You are viewing a plain text version of this content. The canonical link for it is here.
Posted to dev@lucene.apache.org by "Michael McCandless (JIRA)" <ji...@apache.org> on 2008/01/01 15:15:43 UTC

[jira] Updated: (LUCENE-1112) Document is partially indexed on an unhandled exception

     [ https://issues.apache.org/jira/browse/LUCENE-1112?page=com.atlassian.jira.plugin.system.issuetabpanels:all-tabpanel ]

Michael McCandless updated LUCENE-1112:
---------------------------------------

    Attachment: LUCENE-1112.patch

Patch attached.  All tests pass.  I plan to commit in a day or two.

Here are the changes:

  * No longer throw an exception when massive term is hit.  Instead,
    we now print this message to infoStream, if set:

      WARNING: document contains at least one immense term (longer than the max length 16383), all of which were skipped.  Please correct the analyzer to not produce such terms.  The prefix of the first immense term is: 'xxxxxxxxxxxxxxxxxxxxxxxxxxxxxx...'

  * Still increment position when we hit a massive term

  * An unhandled "non-aborting" exception immediately marks the
    document that hit the exception as deleted.  I added comments at
    the top of DocumentsWriter to explain aborting vs non-aborting
    exceptions.  This change actually adds the infrastructure for
    deleting by doc ID, which we've discussed adding to IW in the
    past, but, I haven't exposed any public APIs for doing so.

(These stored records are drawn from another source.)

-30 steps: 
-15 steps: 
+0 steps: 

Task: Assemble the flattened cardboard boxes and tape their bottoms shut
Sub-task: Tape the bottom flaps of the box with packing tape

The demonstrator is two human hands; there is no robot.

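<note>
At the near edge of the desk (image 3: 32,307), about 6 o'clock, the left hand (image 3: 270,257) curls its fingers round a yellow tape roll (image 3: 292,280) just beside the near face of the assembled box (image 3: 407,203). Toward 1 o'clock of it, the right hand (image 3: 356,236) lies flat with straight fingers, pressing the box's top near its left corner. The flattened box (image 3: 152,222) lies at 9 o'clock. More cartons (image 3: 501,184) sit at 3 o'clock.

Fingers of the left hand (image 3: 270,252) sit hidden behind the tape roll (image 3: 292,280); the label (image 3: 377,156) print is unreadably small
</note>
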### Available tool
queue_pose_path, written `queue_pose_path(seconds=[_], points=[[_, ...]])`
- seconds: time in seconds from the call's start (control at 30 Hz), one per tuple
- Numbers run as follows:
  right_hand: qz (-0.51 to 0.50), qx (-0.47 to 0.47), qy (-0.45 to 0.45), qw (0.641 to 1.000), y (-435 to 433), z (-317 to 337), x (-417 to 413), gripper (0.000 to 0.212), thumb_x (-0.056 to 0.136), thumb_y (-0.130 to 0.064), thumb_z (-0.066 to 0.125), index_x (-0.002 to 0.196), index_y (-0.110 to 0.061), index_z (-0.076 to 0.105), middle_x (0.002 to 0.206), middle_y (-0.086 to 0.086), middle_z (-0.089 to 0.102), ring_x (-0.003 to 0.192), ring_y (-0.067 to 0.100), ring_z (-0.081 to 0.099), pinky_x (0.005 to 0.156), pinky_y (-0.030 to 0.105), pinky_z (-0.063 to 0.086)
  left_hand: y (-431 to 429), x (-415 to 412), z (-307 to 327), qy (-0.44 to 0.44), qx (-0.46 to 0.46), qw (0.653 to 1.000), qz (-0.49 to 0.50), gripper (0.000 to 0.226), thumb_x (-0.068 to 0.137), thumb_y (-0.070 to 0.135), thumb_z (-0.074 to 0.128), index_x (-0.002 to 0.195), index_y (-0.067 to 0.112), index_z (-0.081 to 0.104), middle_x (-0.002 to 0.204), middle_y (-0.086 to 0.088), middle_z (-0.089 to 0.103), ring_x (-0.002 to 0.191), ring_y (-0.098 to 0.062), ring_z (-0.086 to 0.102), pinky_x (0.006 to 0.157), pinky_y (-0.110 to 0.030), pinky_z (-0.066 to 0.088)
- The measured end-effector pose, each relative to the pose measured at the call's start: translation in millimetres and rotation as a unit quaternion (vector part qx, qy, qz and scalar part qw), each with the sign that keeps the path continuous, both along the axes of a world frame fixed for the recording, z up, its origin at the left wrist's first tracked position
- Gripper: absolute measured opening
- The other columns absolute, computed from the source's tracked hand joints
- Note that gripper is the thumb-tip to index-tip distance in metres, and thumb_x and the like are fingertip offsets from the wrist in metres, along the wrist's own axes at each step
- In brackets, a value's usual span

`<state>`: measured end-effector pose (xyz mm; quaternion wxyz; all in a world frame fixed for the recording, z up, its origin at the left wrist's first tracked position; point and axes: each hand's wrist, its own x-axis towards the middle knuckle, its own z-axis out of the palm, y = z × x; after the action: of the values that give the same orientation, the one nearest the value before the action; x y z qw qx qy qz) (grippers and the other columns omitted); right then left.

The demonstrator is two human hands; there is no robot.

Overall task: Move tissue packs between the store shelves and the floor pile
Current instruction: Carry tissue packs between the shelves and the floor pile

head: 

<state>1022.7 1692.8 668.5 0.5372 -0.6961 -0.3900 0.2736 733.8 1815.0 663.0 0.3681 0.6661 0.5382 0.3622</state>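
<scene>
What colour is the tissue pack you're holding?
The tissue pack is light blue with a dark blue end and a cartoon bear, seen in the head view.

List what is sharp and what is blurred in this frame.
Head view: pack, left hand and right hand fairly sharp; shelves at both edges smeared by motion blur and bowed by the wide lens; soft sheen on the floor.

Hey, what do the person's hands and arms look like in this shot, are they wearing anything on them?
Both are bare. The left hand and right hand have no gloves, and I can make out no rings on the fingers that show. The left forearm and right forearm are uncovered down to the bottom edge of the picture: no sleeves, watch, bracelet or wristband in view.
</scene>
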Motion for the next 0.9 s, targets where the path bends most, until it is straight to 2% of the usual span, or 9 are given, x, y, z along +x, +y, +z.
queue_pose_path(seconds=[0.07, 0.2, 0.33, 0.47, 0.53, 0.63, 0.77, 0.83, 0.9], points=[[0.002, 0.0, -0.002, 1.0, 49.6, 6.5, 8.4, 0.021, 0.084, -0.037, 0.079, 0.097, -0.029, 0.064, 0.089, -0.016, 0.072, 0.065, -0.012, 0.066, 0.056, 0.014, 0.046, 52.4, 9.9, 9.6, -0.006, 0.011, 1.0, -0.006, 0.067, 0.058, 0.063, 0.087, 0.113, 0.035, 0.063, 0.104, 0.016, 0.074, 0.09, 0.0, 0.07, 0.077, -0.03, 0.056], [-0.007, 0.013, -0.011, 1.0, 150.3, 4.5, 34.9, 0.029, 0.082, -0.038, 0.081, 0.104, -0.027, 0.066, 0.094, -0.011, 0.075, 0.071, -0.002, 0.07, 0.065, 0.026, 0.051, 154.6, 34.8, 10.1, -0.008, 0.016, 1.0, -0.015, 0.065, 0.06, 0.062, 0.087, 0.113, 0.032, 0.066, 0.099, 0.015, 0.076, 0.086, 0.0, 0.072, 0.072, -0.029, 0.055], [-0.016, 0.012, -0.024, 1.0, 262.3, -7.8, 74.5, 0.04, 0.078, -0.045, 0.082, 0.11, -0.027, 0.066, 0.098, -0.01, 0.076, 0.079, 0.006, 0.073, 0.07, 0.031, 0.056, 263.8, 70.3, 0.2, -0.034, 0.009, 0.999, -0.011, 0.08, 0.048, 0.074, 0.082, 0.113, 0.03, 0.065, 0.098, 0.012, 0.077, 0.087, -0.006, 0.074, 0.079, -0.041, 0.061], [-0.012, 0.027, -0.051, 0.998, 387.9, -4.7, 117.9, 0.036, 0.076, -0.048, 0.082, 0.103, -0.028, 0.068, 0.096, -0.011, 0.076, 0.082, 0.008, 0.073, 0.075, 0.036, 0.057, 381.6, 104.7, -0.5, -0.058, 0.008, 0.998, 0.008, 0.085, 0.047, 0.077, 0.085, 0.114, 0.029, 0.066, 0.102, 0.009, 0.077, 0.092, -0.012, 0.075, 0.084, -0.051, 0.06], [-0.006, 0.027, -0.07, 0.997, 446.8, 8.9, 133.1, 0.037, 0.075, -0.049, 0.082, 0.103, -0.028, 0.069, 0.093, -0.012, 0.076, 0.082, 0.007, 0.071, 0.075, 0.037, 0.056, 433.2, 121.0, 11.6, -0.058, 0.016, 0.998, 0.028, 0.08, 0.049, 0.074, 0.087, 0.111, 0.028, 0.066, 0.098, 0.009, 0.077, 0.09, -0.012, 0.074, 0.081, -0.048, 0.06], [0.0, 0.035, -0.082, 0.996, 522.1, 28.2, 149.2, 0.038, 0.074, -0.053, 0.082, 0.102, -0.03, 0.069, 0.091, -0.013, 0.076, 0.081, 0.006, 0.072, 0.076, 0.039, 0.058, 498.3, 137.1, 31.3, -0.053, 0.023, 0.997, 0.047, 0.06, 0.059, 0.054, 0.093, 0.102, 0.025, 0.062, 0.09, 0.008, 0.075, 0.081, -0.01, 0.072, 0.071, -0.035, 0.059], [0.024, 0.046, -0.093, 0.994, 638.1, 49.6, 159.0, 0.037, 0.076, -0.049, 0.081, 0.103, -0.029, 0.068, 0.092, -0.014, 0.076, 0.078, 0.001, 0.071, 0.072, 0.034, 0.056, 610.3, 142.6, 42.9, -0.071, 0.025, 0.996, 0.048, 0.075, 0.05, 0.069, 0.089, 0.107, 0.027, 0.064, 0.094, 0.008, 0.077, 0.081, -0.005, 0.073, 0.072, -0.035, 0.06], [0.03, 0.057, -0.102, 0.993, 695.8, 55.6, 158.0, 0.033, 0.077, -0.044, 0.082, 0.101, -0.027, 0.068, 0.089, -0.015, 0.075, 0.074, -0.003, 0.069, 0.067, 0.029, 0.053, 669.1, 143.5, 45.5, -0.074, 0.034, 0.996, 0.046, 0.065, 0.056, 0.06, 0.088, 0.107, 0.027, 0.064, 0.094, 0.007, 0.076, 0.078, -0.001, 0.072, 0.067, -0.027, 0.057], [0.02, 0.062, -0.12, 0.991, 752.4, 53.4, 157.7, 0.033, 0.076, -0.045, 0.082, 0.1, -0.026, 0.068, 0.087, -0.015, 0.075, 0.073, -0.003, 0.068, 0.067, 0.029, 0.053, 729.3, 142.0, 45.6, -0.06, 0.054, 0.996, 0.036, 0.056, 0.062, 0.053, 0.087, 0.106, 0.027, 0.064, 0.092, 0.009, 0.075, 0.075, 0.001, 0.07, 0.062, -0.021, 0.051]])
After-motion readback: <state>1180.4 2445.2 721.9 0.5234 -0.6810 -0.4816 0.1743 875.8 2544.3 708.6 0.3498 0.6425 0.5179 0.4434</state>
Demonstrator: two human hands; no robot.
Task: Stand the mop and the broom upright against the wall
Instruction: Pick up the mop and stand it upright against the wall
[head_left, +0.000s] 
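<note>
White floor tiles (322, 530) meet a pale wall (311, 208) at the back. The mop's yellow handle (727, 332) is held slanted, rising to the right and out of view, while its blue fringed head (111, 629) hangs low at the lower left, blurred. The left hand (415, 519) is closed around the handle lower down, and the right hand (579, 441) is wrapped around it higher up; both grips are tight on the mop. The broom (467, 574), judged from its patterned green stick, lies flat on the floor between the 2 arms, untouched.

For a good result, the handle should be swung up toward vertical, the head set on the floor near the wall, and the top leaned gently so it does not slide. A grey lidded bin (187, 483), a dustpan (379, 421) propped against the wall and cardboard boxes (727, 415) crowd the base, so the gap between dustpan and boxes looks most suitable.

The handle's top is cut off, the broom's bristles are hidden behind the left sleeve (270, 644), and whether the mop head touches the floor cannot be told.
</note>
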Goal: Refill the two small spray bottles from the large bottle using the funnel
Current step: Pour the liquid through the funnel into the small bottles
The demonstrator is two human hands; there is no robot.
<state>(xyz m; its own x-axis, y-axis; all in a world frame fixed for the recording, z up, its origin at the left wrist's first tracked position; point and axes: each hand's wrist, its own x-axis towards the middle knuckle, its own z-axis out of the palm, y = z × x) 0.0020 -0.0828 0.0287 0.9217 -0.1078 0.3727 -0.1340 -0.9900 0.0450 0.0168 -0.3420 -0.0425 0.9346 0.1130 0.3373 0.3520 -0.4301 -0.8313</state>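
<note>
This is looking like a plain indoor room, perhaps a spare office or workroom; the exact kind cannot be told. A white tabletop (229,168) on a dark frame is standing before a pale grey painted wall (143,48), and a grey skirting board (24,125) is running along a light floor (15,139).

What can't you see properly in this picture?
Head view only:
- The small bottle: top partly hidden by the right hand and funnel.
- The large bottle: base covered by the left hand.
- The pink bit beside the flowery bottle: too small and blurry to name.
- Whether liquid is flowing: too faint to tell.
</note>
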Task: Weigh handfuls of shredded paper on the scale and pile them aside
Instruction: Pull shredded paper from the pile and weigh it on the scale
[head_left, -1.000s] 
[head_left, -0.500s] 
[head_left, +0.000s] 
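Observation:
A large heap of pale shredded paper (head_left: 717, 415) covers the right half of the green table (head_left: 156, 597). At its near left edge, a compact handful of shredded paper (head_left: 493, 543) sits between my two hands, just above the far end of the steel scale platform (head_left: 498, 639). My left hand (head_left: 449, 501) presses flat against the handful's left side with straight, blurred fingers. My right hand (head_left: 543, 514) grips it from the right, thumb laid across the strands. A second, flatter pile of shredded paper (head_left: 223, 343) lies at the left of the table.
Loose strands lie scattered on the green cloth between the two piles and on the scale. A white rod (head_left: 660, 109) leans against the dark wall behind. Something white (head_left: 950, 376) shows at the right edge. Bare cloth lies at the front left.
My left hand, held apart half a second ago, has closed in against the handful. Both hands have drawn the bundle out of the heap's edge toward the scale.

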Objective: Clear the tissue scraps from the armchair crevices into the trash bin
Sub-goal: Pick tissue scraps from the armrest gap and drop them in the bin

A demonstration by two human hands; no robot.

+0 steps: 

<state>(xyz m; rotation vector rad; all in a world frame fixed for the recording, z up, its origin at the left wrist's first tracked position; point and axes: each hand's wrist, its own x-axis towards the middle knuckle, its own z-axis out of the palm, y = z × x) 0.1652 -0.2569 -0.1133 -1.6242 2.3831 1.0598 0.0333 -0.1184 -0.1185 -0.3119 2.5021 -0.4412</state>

  * No longer log to infoStream how many docs were deleted on flush
    since that deletion count is not accurate when mixing delete by
    term and by docID.


> Document is partially indexed on an unhandled exception
> -------------------------------------------------------
>
>                 Key: LUCENE-1112
>                 URL: https://issues.apache.org/jira/browse/LUCENE-1112
>             Project: Lucene - Java
>          Issue Type: Bug
>          Components: Index
>    Affects Versions: 2.3
>            Reporter: Michael McCandless
>            Assignee: Michael McCandless
>            Priority: Minor
>             Fix For: 2.3
>
>         Attachments: lucene-1112-test.patch, LUCENE-1112.patch
>
>
> With LUCENE-843, it's now possible for a subset of a document's
> fields/terms to be indexed or stored when an exception is hit.  This
> was not the case in the past (it was "all or none").
> I plan to make it "all or none" again by immediately marking a
> document as deleted if any exception is hit while indexing it.
> Discussion leading up to this:
>   http://www.gossamer-threads.com/lists/lucene/java-dev/56103

-- 
This message is automatically generated by JIRA.
-
You can reply to this email to add a comment to the issue online.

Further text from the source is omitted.